Dataset excerpt —
+--
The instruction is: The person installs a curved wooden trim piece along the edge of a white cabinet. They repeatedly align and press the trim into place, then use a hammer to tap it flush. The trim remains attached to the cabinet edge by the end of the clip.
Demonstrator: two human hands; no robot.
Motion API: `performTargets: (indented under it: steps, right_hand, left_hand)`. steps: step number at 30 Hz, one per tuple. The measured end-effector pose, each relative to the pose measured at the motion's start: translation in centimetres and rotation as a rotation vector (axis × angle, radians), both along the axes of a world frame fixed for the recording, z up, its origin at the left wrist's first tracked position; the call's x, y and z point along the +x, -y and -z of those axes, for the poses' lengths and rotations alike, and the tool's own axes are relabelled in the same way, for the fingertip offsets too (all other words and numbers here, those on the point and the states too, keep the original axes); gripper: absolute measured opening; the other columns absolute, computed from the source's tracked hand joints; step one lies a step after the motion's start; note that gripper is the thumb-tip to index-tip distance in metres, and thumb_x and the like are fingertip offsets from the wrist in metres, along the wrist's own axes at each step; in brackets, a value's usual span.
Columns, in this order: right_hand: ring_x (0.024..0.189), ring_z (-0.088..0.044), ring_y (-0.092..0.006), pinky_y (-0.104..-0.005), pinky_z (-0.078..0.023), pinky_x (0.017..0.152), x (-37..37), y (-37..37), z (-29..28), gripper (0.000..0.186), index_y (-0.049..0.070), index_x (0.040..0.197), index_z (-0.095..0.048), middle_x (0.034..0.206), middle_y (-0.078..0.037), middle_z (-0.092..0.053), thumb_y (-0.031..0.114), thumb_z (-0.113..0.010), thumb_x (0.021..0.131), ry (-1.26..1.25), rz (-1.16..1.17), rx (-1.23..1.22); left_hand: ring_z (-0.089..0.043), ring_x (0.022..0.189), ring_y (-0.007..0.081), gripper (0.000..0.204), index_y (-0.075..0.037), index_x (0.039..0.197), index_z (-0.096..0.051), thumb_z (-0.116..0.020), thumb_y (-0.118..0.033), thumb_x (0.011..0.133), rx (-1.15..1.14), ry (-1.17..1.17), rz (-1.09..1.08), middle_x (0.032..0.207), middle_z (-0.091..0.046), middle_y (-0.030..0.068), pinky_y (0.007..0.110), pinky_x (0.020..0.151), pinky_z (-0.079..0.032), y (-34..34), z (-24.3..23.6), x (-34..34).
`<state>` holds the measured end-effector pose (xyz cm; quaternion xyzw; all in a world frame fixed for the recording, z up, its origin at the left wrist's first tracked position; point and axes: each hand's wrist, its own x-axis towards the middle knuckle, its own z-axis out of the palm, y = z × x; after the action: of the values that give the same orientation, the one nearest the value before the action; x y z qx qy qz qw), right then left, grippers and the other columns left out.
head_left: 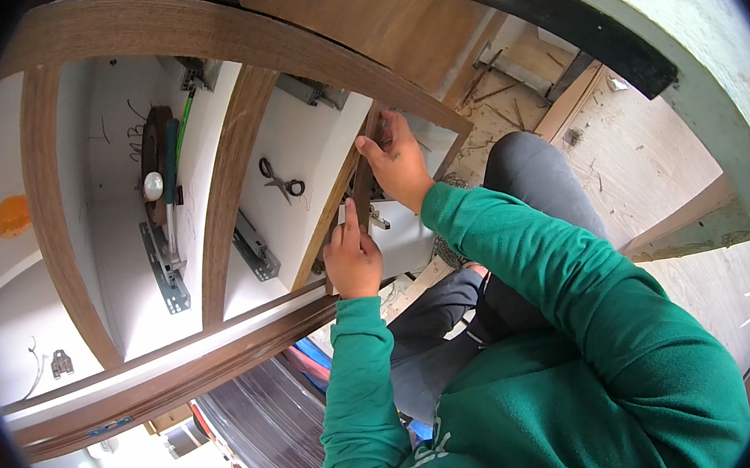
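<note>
Beside a white compartment of the wood-edged cabinet, a narrow dark-brown wooden strip (361,182) runs between my two hands. My left hand (355,261) is at its lower end, index finger pointing up along it and the other fingers curled round it. Higher up, my right hand (399,168) has its thumb and fingers closed about the strip's upper part; the fingertips are partly hidden. Just right of my left hand, a small metal hinge-like fitting (379,218) sits on a white panel (404,242). Black-handled scissors (282,180) lie in the compartment to the left.
Metal drawer runners (254,246) are fixed in the compartments. A hammer (170,218) and a brown tape roll (153,146) lie further left, past a wooden divider (233,193). An orange bottle (11,217) is at far left. Wood scraps litter the floor (494,121) beyond my knee.
</note>
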<state>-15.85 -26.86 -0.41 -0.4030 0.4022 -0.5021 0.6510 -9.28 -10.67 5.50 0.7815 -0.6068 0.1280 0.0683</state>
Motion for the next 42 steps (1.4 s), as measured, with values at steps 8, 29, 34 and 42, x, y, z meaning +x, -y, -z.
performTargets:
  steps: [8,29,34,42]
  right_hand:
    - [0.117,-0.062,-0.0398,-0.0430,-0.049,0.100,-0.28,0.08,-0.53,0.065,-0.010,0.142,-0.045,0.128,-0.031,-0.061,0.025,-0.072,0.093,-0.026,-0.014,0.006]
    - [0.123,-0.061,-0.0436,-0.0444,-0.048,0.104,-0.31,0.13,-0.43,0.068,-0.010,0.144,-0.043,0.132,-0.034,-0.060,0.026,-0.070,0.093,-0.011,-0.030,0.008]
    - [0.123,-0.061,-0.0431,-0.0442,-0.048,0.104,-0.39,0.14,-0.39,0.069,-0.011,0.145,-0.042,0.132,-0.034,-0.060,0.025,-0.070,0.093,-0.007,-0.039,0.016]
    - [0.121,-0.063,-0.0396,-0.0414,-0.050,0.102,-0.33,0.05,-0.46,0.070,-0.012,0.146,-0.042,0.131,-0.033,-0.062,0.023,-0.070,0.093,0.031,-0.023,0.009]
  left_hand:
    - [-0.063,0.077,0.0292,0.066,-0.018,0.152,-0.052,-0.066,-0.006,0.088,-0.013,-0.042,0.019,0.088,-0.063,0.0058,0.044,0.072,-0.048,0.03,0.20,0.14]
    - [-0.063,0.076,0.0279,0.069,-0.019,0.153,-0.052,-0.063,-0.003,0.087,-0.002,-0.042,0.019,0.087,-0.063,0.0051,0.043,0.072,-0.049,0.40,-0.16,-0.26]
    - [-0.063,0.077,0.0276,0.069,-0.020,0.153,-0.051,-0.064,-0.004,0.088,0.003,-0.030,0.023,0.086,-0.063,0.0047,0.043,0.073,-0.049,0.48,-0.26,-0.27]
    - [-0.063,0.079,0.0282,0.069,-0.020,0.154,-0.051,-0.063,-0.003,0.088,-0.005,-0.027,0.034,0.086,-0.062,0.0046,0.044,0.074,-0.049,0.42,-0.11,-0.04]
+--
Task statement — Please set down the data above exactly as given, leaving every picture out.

Expected answer —
The instruction is: The person installs a curved wooden trim piece along the edge of a white cabinet. They repeatedly align and press the trim into place, then use a hammer to tap it flush. The trim remains attached to the cabinet edge by the end of the clip.
Demonstrator: two human hands; no robot.
Motion API: `performTargets: (indented under it: steps, right_hand, left_hand)`. steps: step number at 30 Hz, one per tuple. The measured end-effector pose, each relative to the pose measured at the motion's start: translation in centimetres and rotation as a rotation vector (axis × angle, radians), both along the axes of a world frame fixed for the recording, z up, its origin at the left wrist's first tracked position; the call's x, y and z point along the +x, -y and -z of those axes, for the poses' lengths and rotations alike, and the tool's own axes are relabelled in the same way, for the fingertip offsets too (all other words and numbers here, those on the point and the states too, keep the original axes); gripper: absolute measured opening; the other columns absolute, computed from the source's tracked hand joints; step one lies a step after the motion's start; note that gripper is the thumb-tip to index-tip distance in metres, and thumb_x and the like are fingertip offsets from the wrist in metres, along the wrist's own axes at each step; in brackets, a value's usual span.
Columns, in this order: right_hand: ring_x (0.024..0.189), ring_z (-0.088..0.044), ring_y (-0.092..0.006), pinky_y (-0.104..-0.005), pinky_z (-0.078..0.023), pinky_x (0.017..0.152), x (-37..37), y (-37..37), z (-29..28), gripper (0.000..0.186), index_y (-0.049..0.070), index_x (0.040..0.197), index_z (-0.095..0.048), middle_x (0.034..0.206), middle_y (-0.078..0.037), middle_z (-0.092..0.053), thumb_y (-0.031..0.114), thumb_z (-0.113..0.010), thumb_x (0.021..0.131), ry (-1.26..1.25), rz (-1.16..1.17), rx (-1.23..1.22); left_hand: ring_z (-0.089..0.043), ring_x (0.022..0.189), ring_y (-0.007..0.081), gripper (0.000..0.204), index_y (-0.075..0.037), index_x (0.039..0.197), index_z (-0.096..0.051), thumb_z (-0.116..0.020), thumb_y (-0.118..0.033), thumb_x (0.011..0.133), rx (-1.15..1.14), ry (-1.17..1.17), rz (-1.09..1.08), middle_x (0.032..0.207), middle_z (-0.091..0.046), middle_y (-0.030..0.068), pinky_y (0.007..0.110), pinky_x (0.020..0.151), pinky_z (-0.079..0.032), y (-34..34), z (-24.3..23.6), x (-34..34).
`<state>` holds the measured end-effector pose (xyz cm; quaternion xyzw; all in a world frame fixed for the recording, z up, its origin at the left wrist's first tracked position; point and axes: each hand's wrist, its own x-axis towards the middle knuckle, its own z-axis out of the palm, y = z × x; after the action: of the values that give the same orientation, the one nearest the value before the action; x y z qx qy qz qw), right then left, grippers and the other columns left out.
head_left: 
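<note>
Beside a white compartment of the wood-edged cabinet, a narrow dark-brown wooden strip (361,182) runs between my two hands. My left hand (355,261) is at its lower end, index finger pointing up along it and the other fingers curled round it. Higher up, my right hand (399,168) has its thumb and fingers closed about the strip's upper part; the fingertips are partly hidden. Just right of my left hand, a small metal hinge-like fitting (379,218) sits on a white panel (404,242). Black-handled scissors (282,180) lie in the compartment to the left.
Metal drawer runners (254,246) are fixed in the compartments. A hammer (170,218) and a brown tape roll (153,146) lie further left, past a wooden divider (233,193). An orange bottle (11,217) is at far left. Wood scraps litter the floor (494,121) beyond my knee.
</note>
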<state>-15.85 -26.86 -0.41 -0.4030 0.4022 -0.5021 0.6510 -9.28 -10.67 5.50 0.7815 -0.6068 0.1280 0.0683</state>
Motion for the next 42 steps (1.4 s), as measured, with values at steps 8, 29, 34 and 42, x, y, z meaning +x, -y, -z.
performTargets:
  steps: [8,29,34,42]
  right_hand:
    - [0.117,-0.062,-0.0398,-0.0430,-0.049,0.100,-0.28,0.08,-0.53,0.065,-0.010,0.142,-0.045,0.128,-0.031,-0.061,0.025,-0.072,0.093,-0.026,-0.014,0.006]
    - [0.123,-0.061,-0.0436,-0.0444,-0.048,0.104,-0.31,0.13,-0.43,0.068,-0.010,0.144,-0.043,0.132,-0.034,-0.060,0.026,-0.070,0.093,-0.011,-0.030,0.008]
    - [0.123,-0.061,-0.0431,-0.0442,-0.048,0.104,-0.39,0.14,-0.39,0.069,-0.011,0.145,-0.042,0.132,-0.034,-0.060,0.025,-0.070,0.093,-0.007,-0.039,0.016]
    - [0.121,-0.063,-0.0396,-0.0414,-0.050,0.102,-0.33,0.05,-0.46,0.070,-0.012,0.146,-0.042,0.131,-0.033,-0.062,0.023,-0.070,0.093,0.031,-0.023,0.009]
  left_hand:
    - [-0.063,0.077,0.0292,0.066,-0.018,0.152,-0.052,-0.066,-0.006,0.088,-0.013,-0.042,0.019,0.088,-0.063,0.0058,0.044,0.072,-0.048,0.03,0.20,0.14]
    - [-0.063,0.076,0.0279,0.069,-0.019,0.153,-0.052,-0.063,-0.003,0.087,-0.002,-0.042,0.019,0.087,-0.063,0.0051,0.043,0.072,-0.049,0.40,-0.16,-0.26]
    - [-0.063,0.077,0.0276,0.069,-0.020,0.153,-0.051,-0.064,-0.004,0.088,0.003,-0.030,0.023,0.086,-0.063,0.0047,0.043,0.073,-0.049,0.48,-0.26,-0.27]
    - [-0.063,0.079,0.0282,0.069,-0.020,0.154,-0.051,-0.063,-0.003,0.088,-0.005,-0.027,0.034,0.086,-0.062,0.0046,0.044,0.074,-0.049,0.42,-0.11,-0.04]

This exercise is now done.